The serum tests for IgE to food have helped with the decision to offer a food challenge for some foods. I look to the serum tests for food to decide the chance of a reaction and whether or not an oral food challenge should be scheduled. It is always perplexing to have a child present who has had a panel performed. All too often we struggle with results deemed high due to the ‘H’ notation after the specific concentration. We struggle with positive results from foods that the child has never ingested. We very frequently struggle with results on foods that the child has eaten with impunity and never had a problem. The food challenge helps to sort the well from the worried well.

Many times I have witnessed the joy of having the yoke (not yolk) of a food allergy removed by doing the food challenge.

FEL

The July issue of Pediatrics has an article entitled, ‘The Prevalence, Severity, and Distribution of Childhood Food Allergy in the United States’ by R S Gupta, E E Springston, M R Warrier, B Smith, R Kumar, J Pongracic, and J L Holl. The bottom line from this work is that the prevalence and severity of food allergy is greater than previous reports would indicate and this was a fairly large nationwide survey designed to address the question of prevalence. The authors also conclude that disparities exist with the clinical diagnosis of the condition.
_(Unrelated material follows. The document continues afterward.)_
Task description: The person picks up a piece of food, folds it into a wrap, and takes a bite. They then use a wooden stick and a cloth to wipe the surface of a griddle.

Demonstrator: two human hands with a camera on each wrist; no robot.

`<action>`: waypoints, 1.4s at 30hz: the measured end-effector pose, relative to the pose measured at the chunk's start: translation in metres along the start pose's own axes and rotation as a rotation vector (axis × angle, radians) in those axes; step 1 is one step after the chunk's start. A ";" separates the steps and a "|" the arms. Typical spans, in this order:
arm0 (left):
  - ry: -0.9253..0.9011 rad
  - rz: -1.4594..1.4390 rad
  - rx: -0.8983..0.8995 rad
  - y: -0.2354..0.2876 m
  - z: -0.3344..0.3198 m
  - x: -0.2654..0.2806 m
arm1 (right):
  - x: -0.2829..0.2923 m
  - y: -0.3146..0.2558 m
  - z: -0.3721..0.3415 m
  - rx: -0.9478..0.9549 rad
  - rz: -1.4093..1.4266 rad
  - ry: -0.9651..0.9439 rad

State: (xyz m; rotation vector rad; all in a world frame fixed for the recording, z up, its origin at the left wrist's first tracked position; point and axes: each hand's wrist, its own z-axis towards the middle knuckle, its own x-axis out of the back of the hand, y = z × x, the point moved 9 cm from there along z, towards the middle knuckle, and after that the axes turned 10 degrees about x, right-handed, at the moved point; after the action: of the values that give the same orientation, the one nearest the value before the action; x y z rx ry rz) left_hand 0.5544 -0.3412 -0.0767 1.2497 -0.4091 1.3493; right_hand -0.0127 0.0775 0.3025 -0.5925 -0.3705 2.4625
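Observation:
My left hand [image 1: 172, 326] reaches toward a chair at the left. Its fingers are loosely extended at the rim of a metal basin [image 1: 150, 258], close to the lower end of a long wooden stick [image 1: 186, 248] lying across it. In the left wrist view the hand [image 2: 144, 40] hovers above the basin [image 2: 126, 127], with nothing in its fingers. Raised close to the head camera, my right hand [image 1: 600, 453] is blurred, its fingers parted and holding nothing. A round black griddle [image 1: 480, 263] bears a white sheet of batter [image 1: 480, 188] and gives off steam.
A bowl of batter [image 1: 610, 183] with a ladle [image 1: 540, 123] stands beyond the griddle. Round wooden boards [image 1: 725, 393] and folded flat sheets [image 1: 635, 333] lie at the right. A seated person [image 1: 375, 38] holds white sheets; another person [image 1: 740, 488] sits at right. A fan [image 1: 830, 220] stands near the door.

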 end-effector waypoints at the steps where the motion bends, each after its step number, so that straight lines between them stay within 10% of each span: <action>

Purpose of the paper- to determine the prevalence, severity, and distribution of food allergy in children.

Methods-The authors created a survey that was population-based and cross-sectional. It was administered to a representative sample of the United States population between June 2009 and February 2010. This survey was carefully developed and evaluated prior to its use. It was not a previously used, standardized tool.

Recruiting and survey administration was performed by a survey research company. Internet access was required to participate.

Completion of 40,000 surveys would give the study significant power (0.9) at a significance level of 0.5 to detect overall and allergen-specific food allergy prevalence (between 1-9%) and prevalence variability from 1-7% in groups as small as 1% of the sample.

Outcome Measures

The primary outcomes were food allergy prevalence and severity.

Food allergy was defined as a report of a confirmed or a convincing story of an allergy.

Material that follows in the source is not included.